The primary reasons for the dollar’s continued dominance are inertia and the lack of viable alternatives, neither of which U.S. policymakers should find comforting for the longer term. The US dollar’s role as a global reserve currency declines when central banks other than the Fed shed their dollar-denominated holdings and replace it with assets denominated in other currencies. IMF data reveal the dollar share of foreign reserves fell from a high of 73% in 2001 to 62% at the end of last year. The most obvious U.S. policy contributions to a diminished role for the dollar are from economic sanctions and protectionist trade initiatives. Protectionist policies divert trade away from the U.S. and may induce new trade partners to settle in currencies other than the dollars. For instance, Moscow shifted $100 billion of its reserves into Chinese Yuan, Japanese yen and Euros to diversify away from the U.S. dollar. Russian President Vladimir Putin said that it wasn’t Russia that wanted to move away from the dollar, but that the dollar was moving away from Russia, in relation to U.S.-imposed sanctions.
Can other currencies replace the US Dollar as the reserve currency?
Some say it will be the euro; others, perhaps the Japanese yen or China’s Renminbi that will replace the US Dollar as the reserve currency. Some call for a new world reserve currency, possibly based on the IMF’s Special Drawing Right or SDR, a reserve asset. None of these candidates, however, is without flaws.
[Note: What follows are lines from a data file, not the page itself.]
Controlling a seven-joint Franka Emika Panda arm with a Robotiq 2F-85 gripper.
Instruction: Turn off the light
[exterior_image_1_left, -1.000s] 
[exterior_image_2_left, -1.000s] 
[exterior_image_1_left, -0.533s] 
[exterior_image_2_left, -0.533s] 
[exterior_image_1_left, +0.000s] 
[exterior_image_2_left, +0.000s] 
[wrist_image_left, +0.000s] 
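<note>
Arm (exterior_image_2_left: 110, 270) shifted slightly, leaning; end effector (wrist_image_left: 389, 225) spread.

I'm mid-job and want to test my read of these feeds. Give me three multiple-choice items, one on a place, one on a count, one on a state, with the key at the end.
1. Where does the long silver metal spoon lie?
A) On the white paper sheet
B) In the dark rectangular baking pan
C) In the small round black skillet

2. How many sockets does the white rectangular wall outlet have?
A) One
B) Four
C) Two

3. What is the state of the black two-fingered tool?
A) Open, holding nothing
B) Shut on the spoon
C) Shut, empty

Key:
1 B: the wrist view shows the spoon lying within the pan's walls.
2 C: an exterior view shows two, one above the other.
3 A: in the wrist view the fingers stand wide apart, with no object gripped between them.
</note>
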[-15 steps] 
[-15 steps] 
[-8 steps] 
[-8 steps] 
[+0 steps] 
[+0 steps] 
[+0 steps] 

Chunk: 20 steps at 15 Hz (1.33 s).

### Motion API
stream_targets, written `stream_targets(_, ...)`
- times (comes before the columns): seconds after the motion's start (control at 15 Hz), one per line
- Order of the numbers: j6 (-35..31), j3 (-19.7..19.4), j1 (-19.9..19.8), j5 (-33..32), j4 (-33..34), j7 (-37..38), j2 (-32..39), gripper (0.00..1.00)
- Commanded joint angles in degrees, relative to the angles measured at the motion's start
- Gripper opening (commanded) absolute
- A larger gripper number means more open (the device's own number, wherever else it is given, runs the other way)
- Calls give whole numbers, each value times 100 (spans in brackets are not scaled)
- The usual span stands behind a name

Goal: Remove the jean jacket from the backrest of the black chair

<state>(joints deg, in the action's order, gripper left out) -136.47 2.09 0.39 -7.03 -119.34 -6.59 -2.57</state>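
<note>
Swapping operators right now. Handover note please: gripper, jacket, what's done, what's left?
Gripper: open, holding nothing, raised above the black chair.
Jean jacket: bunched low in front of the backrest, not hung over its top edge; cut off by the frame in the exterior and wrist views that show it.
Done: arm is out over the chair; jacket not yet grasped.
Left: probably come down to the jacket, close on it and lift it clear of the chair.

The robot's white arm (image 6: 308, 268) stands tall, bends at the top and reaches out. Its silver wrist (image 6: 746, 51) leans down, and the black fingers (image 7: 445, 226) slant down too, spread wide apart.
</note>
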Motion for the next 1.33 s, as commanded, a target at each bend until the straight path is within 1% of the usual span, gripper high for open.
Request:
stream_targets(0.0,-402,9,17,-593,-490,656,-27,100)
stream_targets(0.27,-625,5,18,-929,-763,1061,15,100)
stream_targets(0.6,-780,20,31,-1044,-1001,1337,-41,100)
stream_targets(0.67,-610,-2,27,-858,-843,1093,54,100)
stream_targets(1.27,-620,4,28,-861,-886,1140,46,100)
China is deliberating upon the use of the Chinese Renminbi as the next global currency. In 2016, The International Monetary Fund added Renminbi to the Special Drawing Rights basket. But, the current scenario says the Renminbi can’t overpower the U.S. dollar unless the Central banks around the world choose to keep a total of at least $700 billion worth of the Renminbi in foreign exchange reserves. China’s financial markets need to acquire the U.S. dollar’s reputation for transparency and stability, which is backed by the enormity and liquidity of the U.S. Treasury. Another candidate we have is Bitcoins but even they won’t make a good reserve currency because of its volatile nature and lack of a central regulating body to manage it. Its value has been fluctuating in thousands of dollars from the past few years. Moreover, it has seen increased involvement in illegal trading done on the dark web. The most favored candidate for the reserve currency at this time is the International Monetary Fund’s Special Drawing Rights. It is basically a basket of various currencies such as U.S. dollars, Japanese Yen, Chinese Renminbi, British Pounds and Euro. United Nations Conference on Trade and Development issued a report suggesting the establishment of a new Global Reserve Bank which manages a new global reserve currency based on SDRs. The reports from the IMF say that SDRs could help stabilize the global financial system.
At the moment, the global financial system is centered on the United States but that will not always be the case. The idea should be that the new reserve system should not be based on a single currency or even multiple national currencies, but instead permit the emission of international liquidity to create a more stable global financial system. These things will not happen overnight, but it is important to note that these changes are picking up steam. Although the change is not certain, under the right conditions, a shift in momentum can become a landslide or an avalanche for the U.S. Economy in particular and a drastic change to deal with for the global economy at large.